Chapter overview (quoted from the book)

• Chapter 1, “Mobile Application Architecture,” provides general design guidelines for a mobile application, explains the key attributes, discusses the use of layers, provides guidelines for performance, security, and deployment, and lists the key patterns and technology considerations.
• Chapter 2, “Architecture and Design Guidelines,” helps you to understand the concepts of software architecture, learn the key design principles for software architecture, and provides the guidelines for the key attributes of software architecture.
• Chapter 3, “Presentation Layer Guidelines,” helps you to understand how the presentation layer fits into the typical application architecture, learn about the components of the presentation layer, learn how to design these components, and understand the common issues faced when designing a presentation layer. It also contains key guidelines for designing a presentation layer, and lists the key patterns and technology considerations.
• Chapter 4, “Business Layers Guidelines,” helps you to understand how the business layer fits into the typical application architecture, learn about the components of the business layer, learn how to design these components, and understand common issues faced when designing a business layer. It also contains key guidelines for designing the business layer, and lists the key patterns and technology considerations.
• Chapter 5, “Data Access Layer Guidelines,” helps you top understand how the data layer fits into the typical application architecture, learn about the components of the data layer, learn how to design these components, and understand the common issues faced when designing a data layer.
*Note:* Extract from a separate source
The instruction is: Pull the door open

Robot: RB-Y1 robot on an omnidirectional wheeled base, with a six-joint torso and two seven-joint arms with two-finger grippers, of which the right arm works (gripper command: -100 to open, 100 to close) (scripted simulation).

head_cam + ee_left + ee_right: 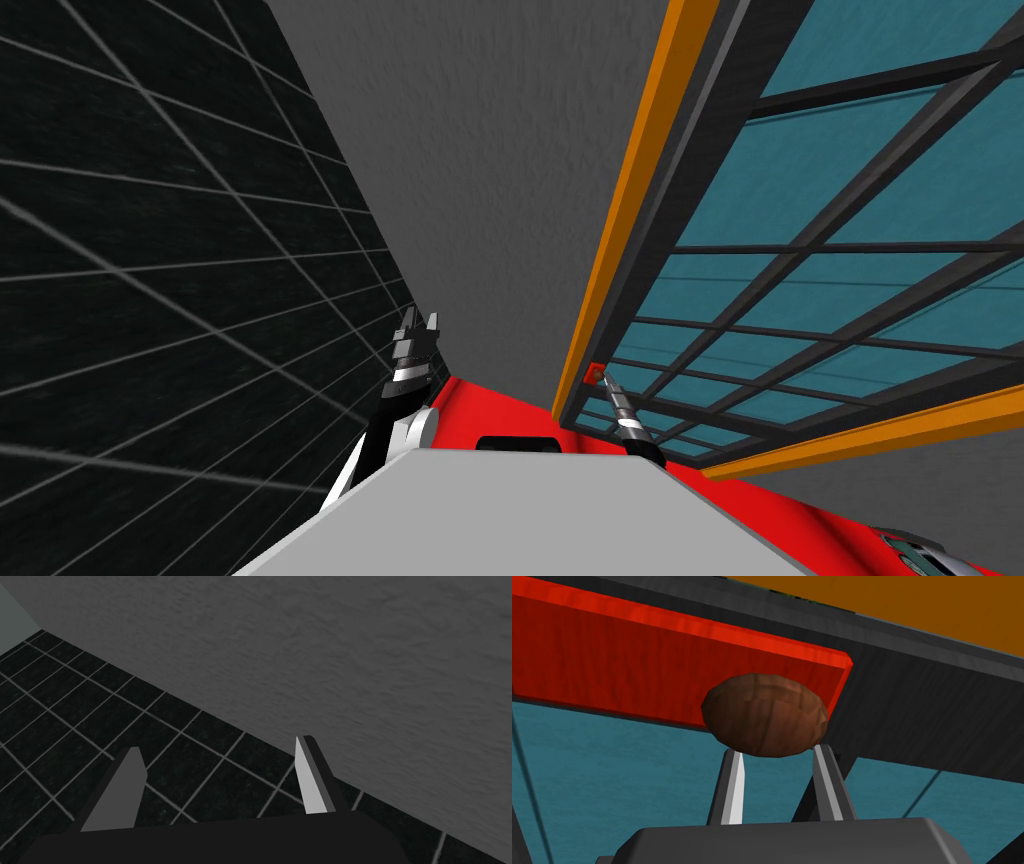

It also contains key guidelines for designing a data layer, and lists the key patterns and technology considerations.
• Chapter 6, “Service Layer Guidelines,” helps you to understand how the service layer fits into the typical application architecture, learn about the components of the service layer, learn how to design these components, and understand common issues faced when designing a service layer. It also contains key guidelines for designing a service layer, and lists the key patterns and technology considerations.
• Chapter 7, “Communication Guidelines,” helps you to learn the guidelines for designing a communication approach, and understand the ways in which components communicate with each other. It will also help you to learn the interoperability, performance, and security considerations for choosing a communication approach, and the communication technology choices available.
• Chapter 8, “Deployment Patterns,” helps you to learn the key factors that influence deployment choices, and contains recommendations for choosing a deployment pattern. It also helps you to understand the effect of deployment strategy on performance, security, and other quality attributes, and learn common deployment patterns.